[Source data]
<<<<
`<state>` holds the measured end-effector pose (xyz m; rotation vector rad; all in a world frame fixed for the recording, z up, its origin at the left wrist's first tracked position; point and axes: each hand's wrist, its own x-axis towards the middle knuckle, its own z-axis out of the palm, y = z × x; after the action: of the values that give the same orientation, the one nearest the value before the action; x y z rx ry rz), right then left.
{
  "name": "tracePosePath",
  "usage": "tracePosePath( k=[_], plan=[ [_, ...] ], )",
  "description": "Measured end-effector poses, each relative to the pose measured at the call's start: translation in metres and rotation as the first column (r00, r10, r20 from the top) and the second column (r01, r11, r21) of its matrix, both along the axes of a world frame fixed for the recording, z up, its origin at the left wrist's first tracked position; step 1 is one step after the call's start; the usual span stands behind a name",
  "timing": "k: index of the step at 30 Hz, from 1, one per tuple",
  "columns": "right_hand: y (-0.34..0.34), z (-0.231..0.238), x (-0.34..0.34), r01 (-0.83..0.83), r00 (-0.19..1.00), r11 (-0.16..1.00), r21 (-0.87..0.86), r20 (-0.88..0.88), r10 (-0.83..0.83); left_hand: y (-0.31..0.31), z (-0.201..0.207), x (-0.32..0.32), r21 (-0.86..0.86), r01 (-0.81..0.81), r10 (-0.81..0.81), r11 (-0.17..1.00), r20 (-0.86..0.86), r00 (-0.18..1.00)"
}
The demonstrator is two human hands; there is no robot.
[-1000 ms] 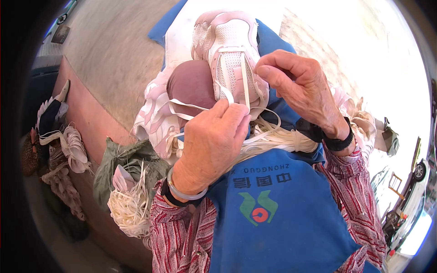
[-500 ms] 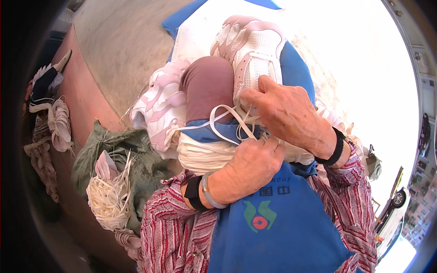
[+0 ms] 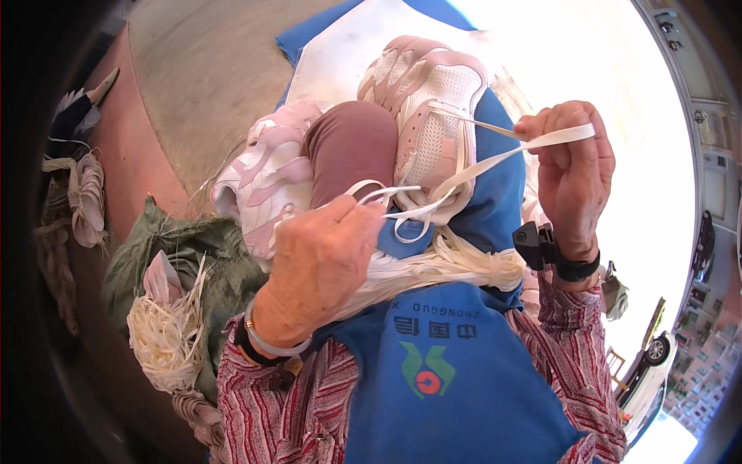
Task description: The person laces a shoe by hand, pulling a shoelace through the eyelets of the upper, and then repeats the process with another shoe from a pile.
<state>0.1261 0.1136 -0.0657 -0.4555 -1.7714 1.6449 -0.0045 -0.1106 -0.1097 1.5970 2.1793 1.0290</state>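
Note:
A pink-and-white sneaker upper (image 3: 437, 158) lies over my lap at the upper middle, to the right of my knee in purple-brown cloth (image 3: 352, 151). Its white flat shoelace (image 3: 498, 162) is stretched from the eyelets to the right. My right hand (image 3: 576, 166), raised beside the upper, is closed on that lace, which loops around the fingers. Lower left, my left hand (image 3: 321, 259) pinches lace near its loose loops; the fingertips are partly hidden. A thick bundle of white laces (image 3: 479, 267) lies across my lap under both hands.
More pink-and-white uppers (image 3: 259, 170) lean left of my knee. A green sack (image 3: 166, 236) with a tangle of laces (image 3: 166, 332) sits at lower left. Blue apron cloth (image 3: 464, 371) covers my lap. Further uppers (image 3: 86, 197) are stacked at the far left.
My right hand has moved right and up from the upper, drawing the lace out taut. My left hand has shifted left and slightly up, away from the lap's middle.

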Motion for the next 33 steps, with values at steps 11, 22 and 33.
tracePosePath(
  k=[11,22,33],
  plan=[
    [0.175,0.045,0.207,0.305,0.816,0.796,-0.522,-0.288,-0.502,-0.021,-0.039,-0.078,-0.088,-0.247,0.233,0.965,-0.149,0.961],
    [0.072,0.000,0.113,0.316,0.873,0.927,0.201,0.320,-0.367,-0.005,-0.013,-0.093,0.041,-0.475,0.461,0.879,0.187,0.868],
    [0.021,-0.044,0.020,-0.236,0.850,0.824,0.514,0.520,-0.081,0.082,-0.014,-0.044,-0.020,-0.049,0.052,0.999,0.197,0.979]
  ],
)
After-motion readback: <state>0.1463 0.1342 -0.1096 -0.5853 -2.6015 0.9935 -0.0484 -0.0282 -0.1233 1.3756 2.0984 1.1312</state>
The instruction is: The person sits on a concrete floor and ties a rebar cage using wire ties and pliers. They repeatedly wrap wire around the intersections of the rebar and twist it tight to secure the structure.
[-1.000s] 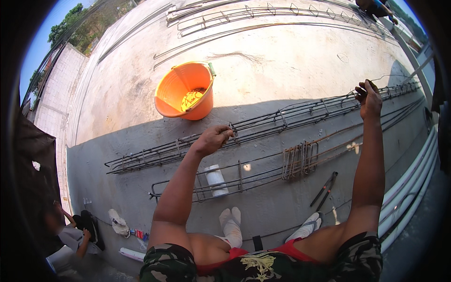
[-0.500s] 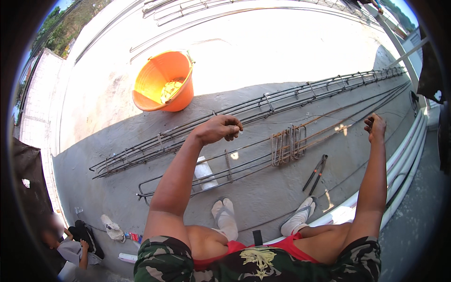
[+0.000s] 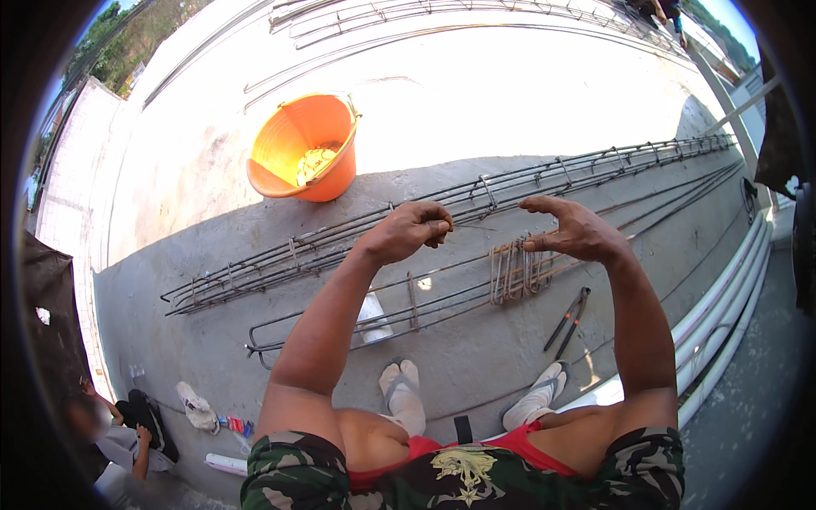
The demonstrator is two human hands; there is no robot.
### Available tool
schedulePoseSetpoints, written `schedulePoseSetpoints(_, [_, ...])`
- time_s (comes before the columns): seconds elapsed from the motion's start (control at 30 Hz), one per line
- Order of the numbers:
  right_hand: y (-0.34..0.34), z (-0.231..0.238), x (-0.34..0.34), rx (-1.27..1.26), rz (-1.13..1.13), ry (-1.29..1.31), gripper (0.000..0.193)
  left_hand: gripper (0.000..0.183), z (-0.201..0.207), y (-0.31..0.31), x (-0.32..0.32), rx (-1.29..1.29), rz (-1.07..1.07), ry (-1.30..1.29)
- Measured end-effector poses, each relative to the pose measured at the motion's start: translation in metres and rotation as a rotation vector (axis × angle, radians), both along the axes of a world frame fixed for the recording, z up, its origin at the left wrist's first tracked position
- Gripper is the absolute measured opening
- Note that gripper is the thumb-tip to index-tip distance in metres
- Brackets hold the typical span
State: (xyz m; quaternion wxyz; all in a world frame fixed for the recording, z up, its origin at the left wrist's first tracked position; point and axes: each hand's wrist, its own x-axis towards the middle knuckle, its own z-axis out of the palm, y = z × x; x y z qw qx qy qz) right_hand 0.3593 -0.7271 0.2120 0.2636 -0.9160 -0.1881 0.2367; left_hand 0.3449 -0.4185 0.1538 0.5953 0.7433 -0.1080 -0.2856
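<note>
My left hand [image 3: 406,232] is closed in a pinch over the rebar, with a short stretch of thin wire [image 3: 476,227] showing beyond its fingertips. Opposite it, my right hand [image 3: 578,231] is open, thumb and fingers spread apart and nothing visible between them. Below the right hand, a bunch of bent steel stirrups [image 3: 512,270] hangs around long rebar rods [image 3: 463,297]. A finished-looking rebar cage [image 3: 314,248] lies behind, partly covered by my left hand. Orange-marked tying pincers [image 3: 567,323] lie on the concrete near my foot.
An orange bucket [image 3: 338,177] with something pale inside stands beyond the cage. White pipes [image 3: 722,319] run along the right. A white block [image 3: 372,320] sits under the rods. Another person [image 3: 127,442] is at lower left; more rebar lies at the far side.
My right hand has swung inward from the far right toward my left hand, and its fingers have opened. My left hand stays closed, shifted slightly right.
</note>
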Motion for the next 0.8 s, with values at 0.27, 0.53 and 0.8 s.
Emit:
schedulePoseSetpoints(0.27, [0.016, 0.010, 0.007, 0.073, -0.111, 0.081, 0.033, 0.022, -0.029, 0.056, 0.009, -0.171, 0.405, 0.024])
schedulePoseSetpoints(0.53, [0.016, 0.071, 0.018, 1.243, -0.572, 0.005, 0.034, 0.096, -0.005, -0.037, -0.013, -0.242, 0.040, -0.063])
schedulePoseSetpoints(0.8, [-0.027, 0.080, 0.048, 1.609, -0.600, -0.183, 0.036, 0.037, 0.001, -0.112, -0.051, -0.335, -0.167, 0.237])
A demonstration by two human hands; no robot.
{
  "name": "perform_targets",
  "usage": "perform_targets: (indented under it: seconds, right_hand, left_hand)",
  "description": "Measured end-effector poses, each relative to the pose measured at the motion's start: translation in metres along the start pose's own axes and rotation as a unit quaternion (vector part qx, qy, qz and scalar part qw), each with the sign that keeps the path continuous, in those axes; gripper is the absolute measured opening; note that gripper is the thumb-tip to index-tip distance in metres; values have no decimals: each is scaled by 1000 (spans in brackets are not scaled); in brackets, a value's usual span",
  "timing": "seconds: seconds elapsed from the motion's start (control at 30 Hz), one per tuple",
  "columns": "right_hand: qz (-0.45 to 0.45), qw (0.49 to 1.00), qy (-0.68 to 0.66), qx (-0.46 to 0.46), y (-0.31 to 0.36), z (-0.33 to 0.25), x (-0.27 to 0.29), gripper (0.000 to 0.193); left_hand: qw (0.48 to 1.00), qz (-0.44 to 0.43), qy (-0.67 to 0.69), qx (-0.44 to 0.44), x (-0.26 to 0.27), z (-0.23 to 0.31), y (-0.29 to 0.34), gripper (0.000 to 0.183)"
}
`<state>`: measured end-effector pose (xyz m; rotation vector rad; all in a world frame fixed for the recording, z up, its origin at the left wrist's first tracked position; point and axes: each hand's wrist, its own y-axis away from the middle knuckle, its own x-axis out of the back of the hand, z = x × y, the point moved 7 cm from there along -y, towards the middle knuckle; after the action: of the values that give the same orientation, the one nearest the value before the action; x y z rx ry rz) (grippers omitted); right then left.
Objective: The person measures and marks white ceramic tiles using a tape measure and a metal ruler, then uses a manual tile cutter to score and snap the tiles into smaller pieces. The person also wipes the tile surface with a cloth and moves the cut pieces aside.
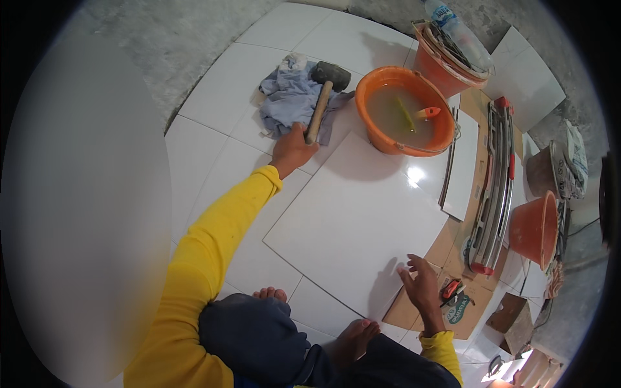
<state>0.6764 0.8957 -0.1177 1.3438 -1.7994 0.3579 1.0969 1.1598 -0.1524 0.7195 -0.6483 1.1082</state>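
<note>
My left hand [294, 152] is stretched forward, its fingers around the lower end of the wooden handle of a rubber mallet [320, 110]. The mallet's black head rests by a crumpled grey-blue cloth [288, 97]. Below lies a large loose white tile [356, 220], set at an angle over the tiled floor. Over its right edge hovers my right hand [424, 284], empty, with fingers apart and curved. Near that hand, a small red and black tool [451, 291] lies on flattened cardboard [414, 313].
An orange bucket [367, 126] of cloudy water stands beyond the tile, with a brush-like handle in it. Behind it is another bucket [446, 76] with a plastic bottle [456, 32] on top. A long tile cutter [495, 187] and an orange tub [533, 229] are at right.
</note>
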Motion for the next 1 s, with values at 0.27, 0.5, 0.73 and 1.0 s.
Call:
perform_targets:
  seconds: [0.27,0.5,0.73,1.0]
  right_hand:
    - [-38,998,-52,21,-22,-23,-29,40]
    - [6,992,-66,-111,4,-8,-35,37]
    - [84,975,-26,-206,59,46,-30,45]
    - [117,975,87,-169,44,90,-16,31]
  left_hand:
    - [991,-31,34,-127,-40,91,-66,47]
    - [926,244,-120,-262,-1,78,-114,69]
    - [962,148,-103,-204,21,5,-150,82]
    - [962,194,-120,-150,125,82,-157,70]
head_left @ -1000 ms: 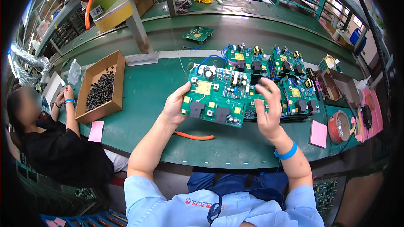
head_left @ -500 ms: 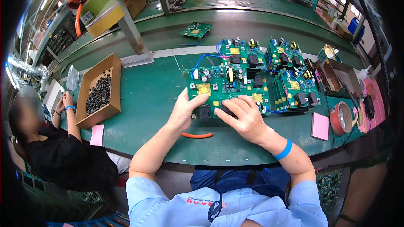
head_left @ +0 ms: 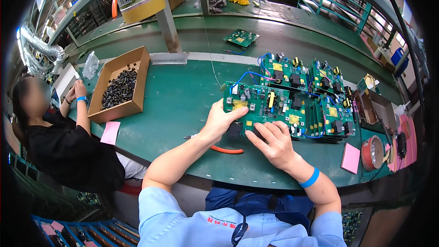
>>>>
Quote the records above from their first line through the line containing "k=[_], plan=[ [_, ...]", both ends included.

`<state>` holds the measured end-effector pose (xyz m; rotation vector rad; all in a world frame fixed for the recording, z up, its origin at the left wrist's first tracked position; point and axes: each hand's wrist, its own x-axis towards the middle knuckle, its own z-axis out of the palm, y = z × x; after the action: of the values that give the same orientation, the one nearest the value before the action; x y z rx ry rz), right then left.
{
  "name": "tracePosePath",
  "usage": "tracePosePath( k=[_], plan=[ [_, ...] ], )",

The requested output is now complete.